EXERCISE OBJECTIVE: Transcribe, word for word and without additions, each line below from the one containing "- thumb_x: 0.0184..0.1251" through the one containing "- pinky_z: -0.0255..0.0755", both ends included.

DATA SHOWN:
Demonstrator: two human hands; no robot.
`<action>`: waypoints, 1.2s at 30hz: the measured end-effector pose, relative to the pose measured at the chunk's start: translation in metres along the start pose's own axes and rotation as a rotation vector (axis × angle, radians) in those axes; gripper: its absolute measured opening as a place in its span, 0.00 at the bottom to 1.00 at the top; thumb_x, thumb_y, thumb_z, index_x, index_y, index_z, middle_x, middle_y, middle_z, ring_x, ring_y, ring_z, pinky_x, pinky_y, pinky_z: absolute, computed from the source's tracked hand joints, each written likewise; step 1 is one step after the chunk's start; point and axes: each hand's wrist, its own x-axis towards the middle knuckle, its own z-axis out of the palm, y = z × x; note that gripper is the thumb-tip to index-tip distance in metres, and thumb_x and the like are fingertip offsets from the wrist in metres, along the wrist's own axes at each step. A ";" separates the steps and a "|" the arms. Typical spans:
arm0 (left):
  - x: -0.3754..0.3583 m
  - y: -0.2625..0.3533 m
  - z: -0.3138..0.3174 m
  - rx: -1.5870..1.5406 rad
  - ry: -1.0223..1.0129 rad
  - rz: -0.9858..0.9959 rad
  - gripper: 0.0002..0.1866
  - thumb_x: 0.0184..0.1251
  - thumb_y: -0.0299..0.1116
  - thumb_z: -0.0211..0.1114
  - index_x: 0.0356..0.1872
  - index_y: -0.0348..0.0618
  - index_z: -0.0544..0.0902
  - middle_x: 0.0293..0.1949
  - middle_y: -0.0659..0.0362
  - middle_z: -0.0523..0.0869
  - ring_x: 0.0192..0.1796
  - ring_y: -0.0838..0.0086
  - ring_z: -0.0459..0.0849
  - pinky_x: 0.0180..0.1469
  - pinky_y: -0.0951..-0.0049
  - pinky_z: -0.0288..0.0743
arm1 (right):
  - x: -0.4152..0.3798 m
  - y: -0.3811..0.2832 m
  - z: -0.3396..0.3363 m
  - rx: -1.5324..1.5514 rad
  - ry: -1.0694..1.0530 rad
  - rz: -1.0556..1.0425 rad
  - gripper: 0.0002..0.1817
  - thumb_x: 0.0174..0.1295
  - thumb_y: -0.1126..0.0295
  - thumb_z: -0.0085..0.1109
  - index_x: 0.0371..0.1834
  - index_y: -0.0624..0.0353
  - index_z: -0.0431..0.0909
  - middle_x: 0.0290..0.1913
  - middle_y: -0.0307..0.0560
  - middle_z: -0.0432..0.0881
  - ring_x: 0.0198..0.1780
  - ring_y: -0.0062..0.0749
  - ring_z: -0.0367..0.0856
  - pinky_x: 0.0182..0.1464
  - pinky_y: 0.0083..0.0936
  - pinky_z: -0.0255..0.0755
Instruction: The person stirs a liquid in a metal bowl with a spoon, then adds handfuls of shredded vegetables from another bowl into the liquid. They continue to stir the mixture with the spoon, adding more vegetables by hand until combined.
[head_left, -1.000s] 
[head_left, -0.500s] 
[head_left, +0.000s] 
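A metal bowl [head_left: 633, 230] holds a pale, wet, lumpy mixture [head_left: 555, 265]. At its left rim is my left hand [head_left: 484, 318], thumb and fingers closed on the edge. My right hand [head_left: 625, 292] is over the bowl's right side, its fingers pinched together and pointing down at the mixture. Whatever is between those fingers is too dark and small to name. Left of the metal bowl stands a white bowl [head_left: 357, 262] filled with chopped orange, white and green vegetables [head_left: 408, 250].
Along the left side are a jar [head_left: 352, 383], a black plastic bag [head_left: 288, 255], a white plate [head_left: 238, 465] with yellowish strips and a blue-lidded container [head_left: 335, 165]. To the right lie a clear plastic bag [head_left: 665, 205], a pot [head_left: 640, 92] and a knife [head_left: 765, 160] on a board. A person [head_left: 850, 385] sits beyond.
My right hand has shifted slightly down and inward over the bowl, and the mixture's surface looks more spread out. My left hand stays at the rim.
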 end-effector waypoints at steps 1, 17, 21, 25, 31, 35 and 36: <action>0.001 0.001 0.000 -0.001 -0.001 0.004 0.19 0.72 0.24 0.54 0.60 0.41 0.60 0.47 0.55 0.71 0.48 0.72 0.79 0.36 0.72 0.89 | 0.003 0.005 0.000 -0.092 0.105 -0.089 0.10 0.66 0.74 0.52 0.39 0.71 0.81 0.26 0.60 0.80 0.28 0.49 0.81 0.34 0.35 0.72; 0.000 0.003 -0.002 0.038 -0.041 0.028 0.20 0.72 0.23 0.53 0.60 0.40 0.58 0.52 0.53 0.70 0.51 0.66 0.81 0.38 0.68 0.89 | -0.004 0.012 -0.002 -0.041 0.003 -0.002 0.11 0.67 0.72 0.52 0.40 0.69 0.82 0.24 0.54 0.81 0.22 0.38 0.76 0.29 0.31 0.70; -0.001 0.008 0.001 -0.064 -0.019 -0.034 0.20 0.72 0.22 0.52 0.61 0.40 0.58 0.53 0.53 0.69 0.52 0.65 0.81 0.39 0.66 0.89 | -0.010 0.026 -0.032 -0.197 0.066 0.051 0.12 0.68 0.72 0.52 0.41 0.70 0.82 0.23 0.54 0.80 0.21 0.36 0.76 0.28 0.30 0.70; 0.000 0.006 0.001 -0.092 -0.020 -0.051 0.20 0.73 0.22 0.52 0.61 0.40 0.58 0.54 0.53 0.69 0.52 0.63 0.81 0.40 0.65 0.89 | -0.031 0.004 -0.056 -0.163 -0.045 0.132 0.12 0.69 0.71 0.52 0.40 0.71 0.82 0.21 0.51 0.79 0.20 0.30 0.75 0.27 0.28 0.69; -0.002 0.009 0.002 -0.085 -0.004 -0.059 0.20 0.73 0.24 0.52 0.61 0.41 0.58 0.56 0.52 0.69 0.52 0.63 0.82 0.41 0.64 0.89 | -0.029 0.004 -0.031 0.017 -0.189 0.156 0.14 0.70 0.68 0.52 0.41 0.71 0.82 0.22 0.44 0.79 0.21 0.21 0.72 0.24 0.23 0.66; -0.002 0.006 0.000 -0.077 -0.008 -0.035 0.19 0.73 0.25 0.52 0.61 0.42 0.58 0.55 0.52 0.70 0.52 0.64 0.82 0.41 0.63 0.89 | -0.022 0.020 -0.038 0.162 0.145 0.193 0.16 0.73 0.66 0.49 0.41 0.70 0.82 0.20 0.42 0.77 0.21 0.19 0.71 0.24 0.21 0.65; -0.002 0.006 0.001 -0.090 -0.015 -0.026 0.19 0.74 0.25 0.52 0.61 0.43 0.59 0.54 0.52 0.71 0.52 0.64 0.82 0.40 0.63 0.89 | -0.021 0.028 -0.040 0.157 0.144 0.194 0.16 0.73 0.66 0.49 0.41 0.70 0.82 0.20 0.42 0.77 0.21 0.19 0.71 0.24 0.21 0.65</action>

RESPONSE TO THE TASK:
  - thumb_x: 0.0184..0.1251
  - thumb_y: -0.0299..0.1116
  - thumb_z: -0.0211..0.1114
  - index_x: 0.0356..0.1872
  - index_y: -0.0348..0.0618
  - index_z: -0.0544..0.0902
  - middle_x: 0.0293..0.1949
  - middle_y: -0.0659..0.0362
  - middle_z: -0.0523..0.0869
  - ring_x: 0.0192..0.1796
  - ring_y: -0.0838..0.0086
  - ring_z: -0.0459..0.0849
  - pinky_x: 0.0180..0.1469
  - pinky_y: -0.0951..-0.0049
  - pinky_z: -0.0288..0.0743
arm1 (right):
  - x: -0.4152..0.3798 m
  - y: -0.3811..0.2832 m
  - z: -0.3396..0.3363 m
  - rx: -1.5324..1.5514 rad
  - ry: -1.0694..1.0530 rad
  - rz: -1.0556..1.0425 rad
  - gripper: 0.0002..0.1817
  - thumb_x: 0.0174..0.1295
  - thumb_y: -0.1126..0.0295
  - thumb_z: -0.0085..0.1109
  - index_x: 0.0371..0.1834
  - index_y: -0.0624..0.0353
  - index_z: -0.0431..0.0909
  - middle_x: 0.0290..0.1913
  - middle_y: -0.0307..0.0560
  - middle_z: -0.0432..0.0881
  - ring_x: 0.0198..0.1780
  - ring_y: -0.0062..0.0749
  - ring_z: -0.0367..0.0856
  - pinky_x: 0.0182..0.1464
  - pinky_y: 0.0083..0.0936
  - pinky_z: -0.0255..0.0755

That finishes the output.